3

Now I've got very basic regex skills, only used regex a couple of times for basic stuff. This has probably been asked before, which I apologize for, but I couldn't find any answer for this. Found similar, though and tried to adapt it but to no avail. OK, to the question - How do I replace a space only between certain characters (doublequotes in this case)?

Say i have the following string:

"mission podcast" modcast A B C "D E F"

I want to replace the spaces between mission and podcast as well as the ones between D, E & F whilst leaving the other ones untouched.

P.S. What if space was a string? An example for that is welcome as well.

Edited this a bit I hope now it's more clear. Edit 2: I need to do this on a string in php and execute it in the shell. Edit 3: I'm sorry i changed the whole question 3 times it's just i'm getting quite confused myself. Cheers!

11
  • 1
    So what have you tried so far? Commented Jul 2, 2013 at 17:23
  • can you provide more example other than find /vol_stor/8s8a912hj1 | grep ""mission\|podcast"" | grep "modcast" ? at least 2 variant will be much help Commented Jul 2, 2013 at 17:27
  • well, i haven't tried anything since i don't know how to preserve part of the matched string within and only replace what's within the words which are between the brackets. So, I am open to all kinds of suggestions :) Commented Jul 2, 2013 at 17:29
  • replace this regex (")("\w+)(.*?)(\w+")(") with $2 $4 Commented Jul 2, 2013 at 17:35
  • 2
    Why is PHP one of the tags? Commented Jul 2, 2013 at 18:07

3 Answers 3

2

Description

I would attack this problem by first splitting the string into groups of either quoted or not quoted strings.

Then iterating through the matches and if Capture Group 1 is populated, then that string is quoted so just do a simple replace on replace Capture Group 0. If Capture group 1 is not populated then skip to the next match.

On each iteration, you'd want to simply build up a new string.
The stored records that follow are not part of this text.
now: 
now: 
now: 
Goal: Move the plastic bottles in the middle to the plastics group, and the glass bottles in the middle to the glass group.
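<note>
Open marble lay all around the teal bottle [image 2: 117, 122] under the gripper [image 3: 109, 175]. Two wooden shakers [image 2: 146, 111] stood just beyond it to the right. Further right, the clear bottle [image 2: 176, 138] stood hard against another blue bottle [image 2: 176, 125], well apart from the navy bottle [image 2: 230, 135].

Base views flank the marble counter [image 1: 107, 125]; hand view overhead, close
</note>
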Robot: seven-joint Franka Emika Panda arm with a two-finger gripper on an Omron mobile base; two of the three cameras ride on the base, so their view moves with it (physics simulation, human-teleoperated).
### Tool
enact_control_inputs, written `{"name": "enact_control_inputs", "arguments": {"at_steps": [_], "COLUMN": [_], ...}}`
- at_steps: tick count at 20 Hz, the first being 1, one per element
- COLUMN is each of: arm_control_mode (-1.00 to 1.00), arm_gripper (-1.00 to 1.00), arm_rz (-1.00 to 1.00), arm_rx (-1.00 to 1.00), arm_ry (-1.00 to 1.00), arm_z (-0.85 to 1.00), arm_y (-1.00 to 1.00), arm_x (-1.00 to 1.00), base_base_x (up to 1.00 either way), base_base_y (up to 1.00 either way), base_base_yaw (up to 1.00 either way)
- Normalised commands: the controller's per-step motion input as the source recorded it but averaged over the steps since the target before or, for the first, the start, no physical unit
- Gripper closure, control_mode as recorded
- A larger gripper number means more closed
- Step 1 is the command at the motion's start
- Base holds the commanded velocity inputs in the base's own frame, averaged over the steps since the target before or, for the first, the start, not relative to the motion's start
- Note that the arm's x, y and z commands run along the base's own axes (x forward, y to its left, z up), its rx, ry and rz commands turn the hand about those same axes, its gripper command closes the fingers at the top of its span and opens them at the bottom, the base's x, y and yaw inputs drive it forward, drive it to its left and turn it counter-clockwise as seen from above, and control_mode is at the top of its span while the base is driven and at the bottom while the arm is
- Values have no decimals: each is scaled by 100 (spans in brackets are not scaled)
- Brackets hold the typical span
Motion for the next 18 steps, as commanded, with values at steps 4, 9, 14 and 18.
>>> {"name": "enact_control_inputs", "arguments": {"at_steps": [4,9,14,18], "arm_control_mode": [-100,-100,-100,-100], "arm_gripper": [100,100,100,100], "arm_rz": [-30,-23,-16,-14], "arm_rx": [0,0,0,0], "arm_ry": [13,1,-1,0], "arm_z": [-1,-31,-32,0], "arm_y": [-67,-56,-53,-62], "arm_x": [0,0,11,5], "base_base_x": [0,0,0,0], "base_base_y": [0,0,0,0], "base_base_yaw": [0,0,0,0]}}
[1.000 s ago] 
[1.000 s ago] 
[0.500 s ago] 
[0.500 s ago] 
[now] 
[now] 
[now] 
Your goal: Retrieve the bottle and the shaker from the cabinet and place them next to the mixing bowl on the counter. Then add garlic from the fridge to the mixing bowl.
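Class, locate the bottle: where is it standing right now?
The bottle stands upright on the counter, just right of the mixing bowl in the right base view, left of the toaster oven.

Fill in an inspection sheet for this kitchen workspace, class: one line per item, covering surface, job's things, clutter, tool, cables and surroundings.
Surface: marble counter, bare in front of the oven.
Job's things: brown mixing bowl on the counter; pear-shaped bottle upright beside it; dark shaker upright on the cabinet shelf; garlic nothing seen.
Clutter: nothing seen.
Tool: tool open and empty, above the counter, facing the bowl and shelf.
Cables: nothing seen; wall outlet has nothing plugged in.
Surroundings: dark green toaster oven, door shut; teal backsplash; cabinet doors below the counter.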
Since splitting the string is the difficult part, I'd use this regex:

("[^"]*")|[^"]*

enter image description here

Example

Sample Text

"mission podcast" modcast A B C "D E F"

Code

PHP Code Example: 
<?php
$sourcestring="your source string";
preg_match_all('/("[^"]*")|[^"]*/i',$sourcestring,$matches);
echo "<pre>".print_r($matches,true);
?>

Capture Groups

$matches Array:
(
    [0] => Array
        (
            [0] => "mission podcast"
            [1] =>  modcast A B C 
            [2] => "D E F"
            [3] => 
        )

    [1] => Array
        (
            [0] => "mission podcast"
            [1] => 
            [2] => "D E F"
            [3] => 
        )

)

PHP Example

This php script will replace only the spaces inside quoted strings.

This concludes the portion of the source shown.